Let’s adjust the Pipeline to utilize constants first.

```
[6]:
```

```
class ArithmeticConstantsPipeline(Pipeline):
def __init__(self, batch_size, num_threads, device_id):
super(ArithmeticConstantsPipeline, self).__init__(batch_size, num_threads, device_id, seed=12)
self.left_source = ops.ExternalSource()
self.right_source = ops.ExternalSource()
def define_graph(self):
self.left = self.left_source()
self.right = self.right_source()
add_200 = self.left + 200
mul_075 = self.left * 0.75
sub_15 = Constant(15).float32() - self.right
return self.left, self.right, add_200, mul_075, sub_15
def iter_setup(self):
# Get the data batches with selected types
(l, r) = get_data()
# Feed it to external source
self.feed_input(self.left, l)
self.feed_input(self.right, r)
```

```
[7]:
```

```
pipe = ArithmeticConstantsPipeline(batch_size = batch_size, num_threads = 2, device_id = 0)
pipe.build()
out = pipe.run()
```

Now it’s time to display the results:

```
[8]:
```

```
def examine_output(pipe_out):
l = pipe_out[0].as_array()
r = pipe_out[1].as_array()
add_200 = pipe_out[2].as_array()
mul_075 = pipe_out[3].as_array()
sub_15 = pipe_out[4].as_array()
print("{}\n+ 200 =\n{}\n\n".format(l, add_200))
print("{}\n* 0.75 =\n{}\n\n".format(l, mul_075))
print("15 -\n{}\n=\n{}\n\n".format(r, sub_15))
examine_output(out)
```

```
[[[ 42 7 0]
[ 0 0 0]]
[[ 5 10 15]
[ 10 100 1000]]]
+ 200 =
[[[ 242 207 200]
[ 200 200 200]]
[[ 205 210 215]
[ 210 300 1200]]]
[[[ 42 7 0]
[ 0 0 0]]
[[ 5 10 15]
[ 10 100 1000]]]
* 0.75 =
[[[ 31.5 5.25 0. ]
[ 0. 0. 0. ]]
[[ 3.75 7.5 11.25]
[ 7.5 75. 750. ]]]
15 -
[[[3 3 3]
[1 3 5]]
[[1 5 5]
[1 1 1]]]
=
[[[12. 12. 12.]
[14. 12. 10.]]
[[14. 10. 10.]
[14. 14. 14.]]]
```

As we can see the constant operand is broadcasted to all elements of all tensors in the batch.

## Scalars¶

As an addition to element-wise operation between Tensors of the same sizes, DALI allows to use tensors containing scalar values - that is a batch of elements with shape `{1}`

as one of the operands.
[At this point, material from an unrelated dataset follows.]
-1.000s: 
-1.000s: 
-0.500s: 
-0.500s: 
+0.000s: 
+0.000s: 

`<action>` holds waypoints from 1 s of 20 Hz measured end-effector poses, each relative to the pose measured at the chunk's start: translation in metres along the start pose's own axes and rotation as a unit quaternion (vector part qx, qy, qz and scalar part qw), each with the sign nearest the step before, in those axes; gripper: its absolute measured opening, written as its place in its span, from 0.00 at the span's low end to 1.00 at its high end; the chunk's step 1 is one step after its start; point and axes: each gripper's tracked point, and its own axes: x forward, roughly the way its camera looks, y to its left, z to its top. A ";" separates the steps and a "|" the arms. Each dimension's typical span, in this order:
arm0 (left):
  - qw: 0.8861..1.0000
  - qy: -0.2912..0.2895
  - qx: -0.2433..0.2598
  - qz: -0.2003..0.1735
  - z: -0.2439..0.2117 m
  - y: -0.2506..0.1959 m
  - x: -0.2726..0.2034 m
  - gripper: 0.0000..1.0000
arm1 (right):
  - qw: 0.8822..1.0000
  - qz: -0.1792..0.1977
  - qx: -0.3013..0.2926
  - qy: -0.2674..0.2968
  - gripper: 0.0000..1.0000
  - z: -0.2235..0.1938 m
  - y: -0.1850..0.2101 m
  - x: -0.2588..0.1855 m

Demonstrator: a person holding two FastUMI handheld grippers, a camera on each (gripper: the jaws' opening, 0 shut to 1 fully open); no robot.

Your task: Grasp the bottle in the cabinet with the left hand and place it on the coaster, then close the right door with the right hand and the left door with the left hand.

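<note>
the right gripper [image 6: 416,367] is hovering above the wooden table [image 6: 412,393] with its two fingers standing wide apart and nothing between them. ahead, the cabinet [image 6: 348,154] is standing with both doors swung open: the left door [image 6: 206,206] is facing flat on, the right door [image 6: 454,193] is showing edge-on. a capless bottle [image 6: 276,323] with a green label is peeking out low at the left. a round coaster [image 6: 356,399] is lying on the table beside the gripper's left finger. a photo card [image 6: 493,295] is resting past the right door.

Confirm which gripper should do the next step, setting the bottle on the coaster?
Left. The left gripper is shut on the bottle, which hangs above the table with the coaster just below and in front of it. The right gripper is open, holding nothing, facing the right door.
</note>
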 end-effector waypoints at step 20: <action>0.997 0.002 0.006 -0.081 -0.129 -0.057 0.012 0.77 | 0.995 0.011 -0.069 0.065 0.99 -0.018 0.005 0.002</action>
The tensor of scalars will behave similarly to a constant described above - each scalar value will be broadcasted to every element of the other tensor operand. Note that contrary to constants, the tensor is still as a batch of elements - each scalar value is broadcasted to corresponding tensor.

### Using scalar tensors¶

We will use `Uniform`

Operator to generate a batch of random scalar values, that we will use in our example. We already defined our inputs to be a batch of tensors with shape = `{2 x 3}`

, so we will be able to observe how the single constant or scalar values are propagated to all elements of the second operand.

```
[9]:
```

```
class ArithmeticScalarsPipeline(Pipeline):
def __init__(self, batch_size, num_threads, device_id):
super(ArithmeticScalarsPipeline, self).__init__(batch_size, num_threads, device_id, seed=12)
self.tensor_source = ops.ExternalSource()
self.uniform = ops.Uniform(range=[-10, 10])
def define_graph(self):
self.tensor = self.tensor_source()
uni = self.uniform()
return self.tensor, uni, self.tensor * uni
def iter_setup(self):
# Get the data batches with selected types, we only use one input
(t, _) = get_data()
# Feed it to external source
self.feed_input(self.tensor, t)
```

Now it’s time to build and run the Pipeline. It will allow to scale our input by some random numbers generated by the `Uniform`

Operator.

```
[10]:
```

```
pipe = ArithmeticScalarsPipeline(batch_size = batch_size, num_threads = 2, device_id = 0)
pipe.build()
out = pipe.run()
```

```
[11]:
```

```
def examine_output(pipe_out):
t = pipe_out[0].as_array()
uni = pipe_out[1].as_array()
scaled = pipe_out[2].as_array()
print("{}\n*\n{}\n=\n{}".format(t, uni, scaled))
examine_output(out)
```

```
[[[ 42 7 0]
[ 0 0 0]]
[[ 5 10 15]
[ 10 100 1000]]]
*
[[3.9766016]
[0.666193 ]]
=
[[[167.01727 27.836212 0. ]
[ 0. 0. 0. ]]
[[ 3.330965 6.66193 9.992895]
[ 6.66193 66.6193 666.193 ]]]
```

Notice how we multiply corresponding elements of two batches (consisting of two elements here). Their shapes do not match, but as the second one operand is a batch two of `{1}`

-shaped tensors, it is considered a scalar input.